**The task:** From the first line to the last, copy the listing below word for word.

____

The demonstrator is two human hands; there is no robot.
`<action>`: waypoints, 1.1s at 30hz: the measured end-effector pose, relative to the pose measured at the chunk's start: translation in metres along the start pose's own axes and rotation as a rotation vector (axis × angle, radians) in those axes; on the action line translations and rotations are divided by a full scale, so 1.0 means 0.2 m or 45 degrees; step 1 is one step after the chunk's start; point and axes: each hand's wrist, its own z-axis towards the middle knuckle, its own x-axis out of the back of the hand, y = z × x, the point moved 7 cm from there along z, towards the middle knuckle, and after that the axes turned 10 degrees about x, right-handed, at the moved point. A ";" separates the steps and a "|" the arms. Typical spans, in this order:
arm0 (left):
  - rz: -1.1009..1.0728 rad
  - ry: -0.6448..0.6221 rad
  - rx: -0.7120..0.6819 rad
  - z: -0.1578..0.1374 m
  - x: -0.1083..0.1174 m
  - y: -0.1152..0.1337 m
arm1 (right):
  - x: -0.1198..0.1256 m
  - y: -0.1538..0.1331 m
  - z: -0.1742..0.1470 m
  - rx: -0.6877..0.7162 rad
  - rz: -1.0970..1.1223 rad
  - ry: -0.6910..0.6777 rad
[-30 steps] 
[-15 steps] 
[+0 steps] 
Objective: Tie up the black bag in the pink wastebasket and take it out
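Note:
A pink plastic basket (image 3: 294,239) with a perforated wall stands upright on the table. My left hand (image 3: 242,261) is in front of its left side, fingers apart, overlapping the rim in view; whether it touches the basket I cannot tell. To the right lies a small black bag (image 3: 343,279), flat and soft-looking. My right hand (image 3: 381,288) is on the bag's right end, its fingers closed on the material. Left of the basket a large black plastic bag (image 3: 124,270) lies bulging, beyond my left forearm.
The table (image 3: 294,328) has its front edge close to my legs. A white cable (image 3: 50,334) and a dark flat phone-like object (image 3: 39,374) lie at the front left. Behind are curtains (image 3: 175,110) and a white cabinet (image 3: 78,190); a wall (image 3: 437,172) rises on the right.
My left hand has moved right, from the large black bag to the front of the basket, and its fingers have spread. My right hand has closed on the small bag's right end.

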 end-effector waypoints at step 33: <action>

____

**Answer:**
The demonstrator is two human hands; there is no robot.
`<action>`: waypoints, 1.1s at 30hz: the measured end-effector pose, relative to the pose measured at the chunk's start: translation in metres along the start pose's own axes and rotation as a rotation vector (axis × angle, radians) in those axes; on the action line translations and rotations are divided by a full scale, so 1.0 means 0.2 m or 45 degrees; step 1 is one step after the chunk's start; point and axes: each hand's wrist, its own z-axis towards the middle knuckle, its own x-axis out of the back of the hand, y = z × x, the point moved 7 cm from there along z, towards the middle knuckle, and after that the axes turned 10 degrees about x, right-handed, at the moved point. A ";" separates the steps and a "|" the arms. Typical spans, in this order:
arm0 (left):
  - rz: -1.1009..1.0728 rad
  - ry: -0.6448..0.6221 rad
  - rx: -0.7120..0.6819 rad
  - z: -0.1578..0.1374 m
  - x: -0.1083..0.1174 m
  - y: -0.1152..0.1337 m
arm1 (right):
  - x: -0.1198..0.1256 m
  - y: -0.1538..0.1331 m
  - z: -0.1742..0.1470 m
  - rx: -0.6877..0.7162 rad
  - rz: -1.0970..1.1223 rad
  - ry: -0.6910..0.6777 rad
[-30 steps] 
[-15 steps] 
[+0 steps] 
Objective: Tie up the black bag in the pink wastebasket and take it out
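Note:
A pink plastic basket (image 3: 294,239) with a perforated wall stands upright on the table. My left hand (image 3: 242,261) is in front of its left side, fingers apart, overlapping the rim in view; whether it touches the basket I cannot tell. To the right lies a small black bag (image 3: 343,279), flat and soft-looking. My right hand (image 3: 381,288) is on the bag's right end, its fingers closed on the material. Left of the basket a large black plastic bag (image 3: 124,270) lies bulging, beyond my left forearm.
The table (image 3: 294,328) has its front edge close to my legs. A white cable (image 3: 50,334) and a dark flat phone-like object (image 3: 39,374) lie at the front left. Behind are curtains (image 3: 175,110) and a white cabinet (image 3: 78,190); a wall (image 3: 437,172) rises on the right.
My left hand has moved right, from the large black bag to the front of the basket, and its fingers have spread. My right hand has closed on the small bag's right end.
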
 end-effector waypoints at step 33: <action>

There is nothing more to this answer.